Beginning with the line where "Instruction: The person" occurs, transcribe every line exactly through the last line of the listing below, and no others.

-----

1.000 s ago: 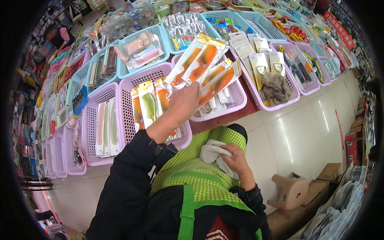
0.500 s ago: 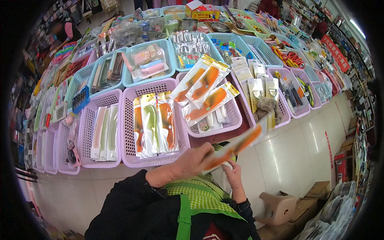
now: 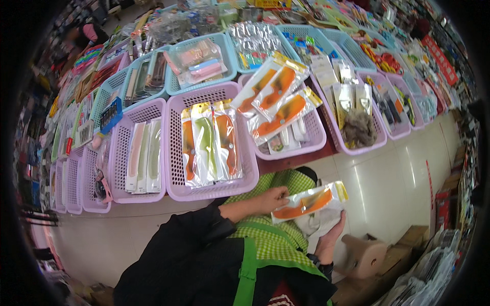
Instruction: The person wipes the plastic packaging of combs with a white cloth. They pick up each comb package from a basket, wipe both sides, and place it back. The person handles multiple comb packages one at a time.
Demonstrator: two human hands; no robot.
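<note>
My left hand (image 3: 274, 199) pinches one end of an orange comb in a clear packet (image 3: 309, 203), held flat in front of my green checked apron (image 3: 263, 234). Beneath the packet, my right hand (image 3: 333, 235) grips a whitish cloth (image 3: 317, 223), its fingers partly hidden. Just beyond my left hand stands a lilac basket (image 3: 214, 193) with packaged orange combs and a green comb (image 3: 205, 145) in it. More packaged orange combs (image 3: 283, 115) lie slanted across the neighbouring lilac basket (image 3: 301, 153).
A grey-brown fuzzy bundle (image 3: 360, 128) sits in a basket at right. Pale combs (image 3: 145, 158) fill a basket at left. Light blue baskets (image 3: 201, 66) of packaged goods stand behind. A beige stool (image 3: 363, 255) and cardboard boxes (image 3: 403, 255) are on the floor at right.
The packaged comb has turned from steeply tilted to nearly level and moved lower. My right hand with the cloth has shifted right, under the packet. The view has shifted slightly.
</note>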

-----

• OUTPUT BELOW
Instruction: The person wipes the plastic packaging of combs with a white cloth. They pick up each comb package from a basket, wipe both sides, and place it back. The person handles multiple comb packages one at a time.
Demonstrator: two human hands; no robot.
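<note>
My left hand (image 3: 274, 199) pinches one end of an orange comb in a clear packet (image 3: 309, 203), held flat in front of my green checked apron (image 3: 263, 234). Beneath the packet, my right hand (image 3: 333, 235) grips a whitish cloth (image 3: 317, 223), its fingers partly hidden. Just beyond my left hand stands a lilac basket (image 3: 214, 193) with packaged orange combs and a green comb (image 3: 205, 145) in it. More packaged orange combs (image 3: 283, 115) lie slanted across the neighbouring lilac basket (image 3: 301, 153).
A grey-brown fuzzy bundle (image 3: 360, 128) sits in a basket at right. Pale combs (image 3: 145, 158) fill a basket at left. Light blue baskets (image 3: 201, 66) of packaged goods stand behind. A beige stool (image 3: 363, 255) and cardboard boxes (image 3: 403, 255) are on the floor at right.
The packaged comb has turned from steeply tilted to nearly level and moved lower. My right hand with the cloth has shifted right, under the packet. The view has shifted slightly.
</note>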

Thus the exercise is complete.